The Venn diagram visualizes the number of intersecting genes between the selected contrast profiles. The diagram can be customised via the settings icon by altering logFC and FDR thresholds and by selecting whether to view disregulated genes jointly or separated by up- and down-regulation under Counting.

../../_images/SIG_venn_set.png
Leading-edge table:

Venn diagram areas can be selected via the settings icon (Filter intersection) and are represented by corresponding letters (e.g. ‘ABC’ represents the intersection of contrasts A, B and C). Contrast letter identifiers are provided in the Venn Diagram.

../../_images/SIG_le_set.png

The three output panels are highlighted in the figure below.

../../_images/SIG_scatter.png

Signature clustering

Two plots are showed in this panel:

Foldchange heatmap:

The foldchange heatmap shows the similarity of the contrasts visualized as a clustered heatmap. Contrasts that are similar will be clustered close together. The plot can be customised via the settings icon. Users can select to show only the selected contrasts (default is to show all), cluster the genes on the heatmap and change the annotation type between logFC (boxplot) and cumulative logFC (barplot).

../../_images/SIG_heat_set.png
Contrast correlation:

Contrasts that are similar will be clustered close together. The numeric value in the cells correspond to the Pearson correlation coefficient between contrast signatures. Red corresponds to positive correlation and blue to negative correlation.
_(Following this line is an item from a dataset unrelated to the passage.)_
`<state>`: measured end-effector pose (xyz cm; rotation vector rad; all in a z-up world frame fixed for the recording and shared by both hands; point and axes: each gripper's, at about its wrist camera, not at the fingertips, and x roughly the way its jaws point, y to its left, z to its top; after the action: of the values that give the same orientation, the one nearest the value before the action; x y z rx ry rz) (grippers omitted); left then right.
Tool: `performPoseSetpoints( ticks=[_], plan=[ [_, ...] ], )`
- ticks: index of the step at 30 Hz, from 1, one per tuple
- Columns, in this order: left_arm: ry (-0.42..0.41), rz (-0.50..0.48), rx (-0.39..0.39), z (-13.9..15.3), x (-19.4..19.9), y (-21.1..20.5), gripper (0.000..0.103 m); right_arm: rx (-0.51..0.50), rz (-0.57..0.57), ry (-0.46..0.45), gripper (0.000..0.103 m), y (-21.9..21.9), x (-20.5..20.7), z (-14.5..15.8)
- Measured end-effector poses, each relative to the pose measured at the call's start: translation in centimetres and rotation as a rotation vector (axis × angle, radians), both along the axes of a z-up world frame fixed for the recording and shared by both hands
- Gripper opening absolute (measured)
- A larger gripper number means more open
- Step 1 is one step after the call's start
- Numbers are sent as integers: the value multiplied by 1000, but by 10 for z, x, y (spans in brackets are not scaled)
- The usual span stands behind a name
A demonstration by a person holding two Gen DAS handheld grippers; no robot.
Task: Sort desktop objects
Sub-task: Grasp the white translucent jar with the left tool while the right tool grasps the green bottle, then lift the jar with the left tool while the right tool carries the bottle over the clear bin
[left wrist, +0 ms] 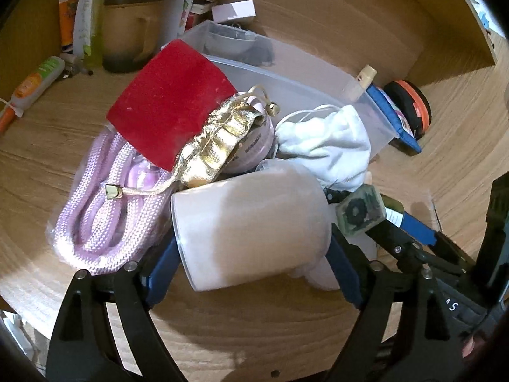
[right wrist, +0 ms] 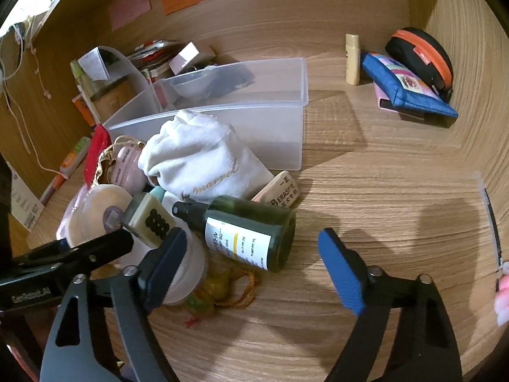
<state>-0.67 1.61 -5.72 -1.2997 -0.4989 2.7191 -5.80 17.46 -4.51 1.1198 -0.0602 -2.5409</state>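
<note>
My left gripper is shut on a frosted white jar lying on its side, held at the near edge of a pile on the wooden desk. The pile holds a red velvet pouch, a gold pouch, pink rope, a white cloth bag and a mahjong tile. My right gripper is open and empty over the desk, around the base of a dark green spray bottle lying flat. The jar and the left gripper's arm show at its left.
A clear plastic organiser box stands behind the pile. An eraser lies beside the cloth bag. A blue pouch, a black-and-orange case and a small tube sit at the back right. Bottles and papers crowd the back left.
</note>
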Motion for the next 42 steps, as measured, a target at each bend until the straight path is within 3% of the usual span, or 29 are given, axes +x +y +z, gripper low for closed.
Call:
performPoseSetpoints(
  ticks=[6,22,27,31,42],
  plan=[
    [13,25,18,1,2,-5,77,-23,-14,-14,55,2,-5,1],
    [57,15,-102,13,15,5,69,-23,-69,67,54,20,2,20],
    [69,37,-84,17,22,-4,68,-29,-72,81,54,24,5,24],
    [103,42,-148,26,26,0,66,-44,-63,78,54,23,4,25],
    [145,34,-140,44,25,-2,66,-68,-43,120,54,18,8,42]
  ],
)
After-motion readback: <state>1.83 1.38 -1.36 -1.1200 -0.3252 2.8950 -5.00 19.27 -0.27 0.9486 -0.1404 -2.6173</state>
Under the plot settings, users can use show all contrasts (default) to show all contrasts or only the selected ones and change the number of top genes to specify the number of top genes for computations (default=1000).
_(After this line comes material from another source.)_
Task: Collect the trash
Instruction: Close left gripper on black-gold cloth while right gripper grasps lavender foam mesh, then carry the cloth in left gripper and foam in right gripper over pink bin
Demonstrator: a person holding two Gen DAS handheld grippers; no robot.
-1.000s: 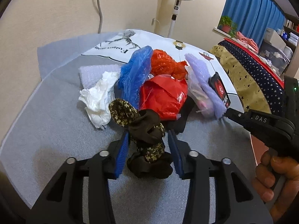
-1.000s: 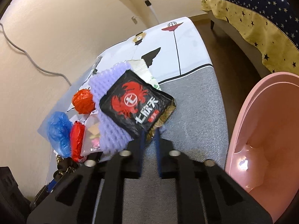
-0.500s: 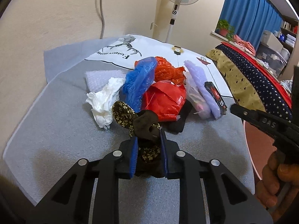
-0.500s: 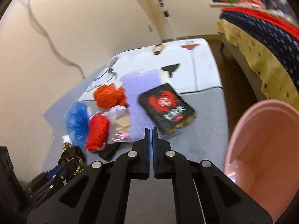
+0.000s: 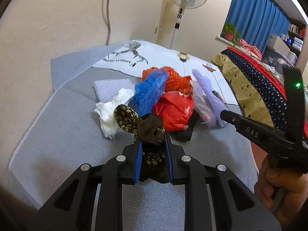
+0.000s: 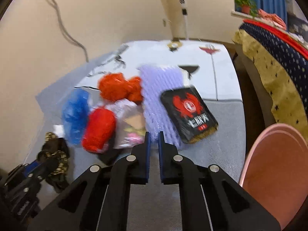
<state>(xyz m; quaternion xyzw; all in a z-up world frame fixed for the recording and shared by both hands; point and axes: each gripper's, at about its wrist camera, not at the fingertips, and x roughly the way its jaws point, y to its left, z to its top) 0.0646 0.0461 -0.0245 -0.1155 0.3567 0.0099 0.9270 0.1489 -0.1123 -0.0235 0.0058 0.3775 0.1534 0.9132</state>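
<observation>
Now L tongs clamp brown floral wrapper, long axis upright.

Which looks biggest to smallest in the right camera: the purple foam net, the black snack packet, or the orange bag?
1. purple foam net
2. black snack packet and orange bag: about alike, too close to rank; the picture is blurred.

Dark floral fabric wad: crumpled, brown with gold print, 6 o'clock of the pile.
White tissue: crumpled, 9 o'clock.
Blue bag: bunched, centre.
Red bag: crumpled, centre.
Orange bag: 12 o'clock.
Lilac foam net: 3 o'clock.
Black packet: flat, lying partly on the net.
</observation>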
../../_images/SIG_cc_set.png

A typical output can be seen below.

../../_images/SIG_cluster_.png

Compare datasets

With this submodule, users can compare pairwise comparisons across datasets that have been uploaded into the platform. The submodule is split into thee tabs: Compare expression, Foldchange and Gene Correlation.

Settings panel

Users can select the pairwise comparisons to be selcted from Dataset1 and Dataset2, from which they can also select a dataset from the list of uploaded experiments. Under Options, users can set the Plot type (default: UMAP1) to be displayed in the Dataset1 and Dataset2 panels. Highlight genes is used to label genes in the Dataset1 and Dataset2 plots. The choice is between highlighting top genes/proteins (default) or a custom list that users can type or paste in the corresponding box. With ntop users can define how many genes or proteins to label.

../../_images/CD_settings.png

Compare expression

This panel shows plots for selected pairwise comparisons from the current dataset (Dataset1) and a second dataset (Dataset2) selected from a list of uploaded experiments. The type of plot can be selected via the main submodule Settings. Users can select between plotting the genes or proteins as UMAP plots based on either dataset 1 or dataset 2 (UMAP1 and UMAP2), as volcano, MA plots, scatter plots or heatmaps.

../../_images/CD_exp.png

Fold change

This tab contains three panels: FC correlation, which contains the plot between the pairwise comparsions selected between two datasets and the Cumulative foldchange panels that show barplot highlighting the fold changes in expression for each of the selected pairwise comparisons.

FC correlation:

Scatter plot of gene expression scatter values between two contrasts. Scatters that are similar show high correlation, i.e. are close to the diagonal.

Cumulative foldchange upper:

Barplot showing the cumulative fold changes on dataset 1.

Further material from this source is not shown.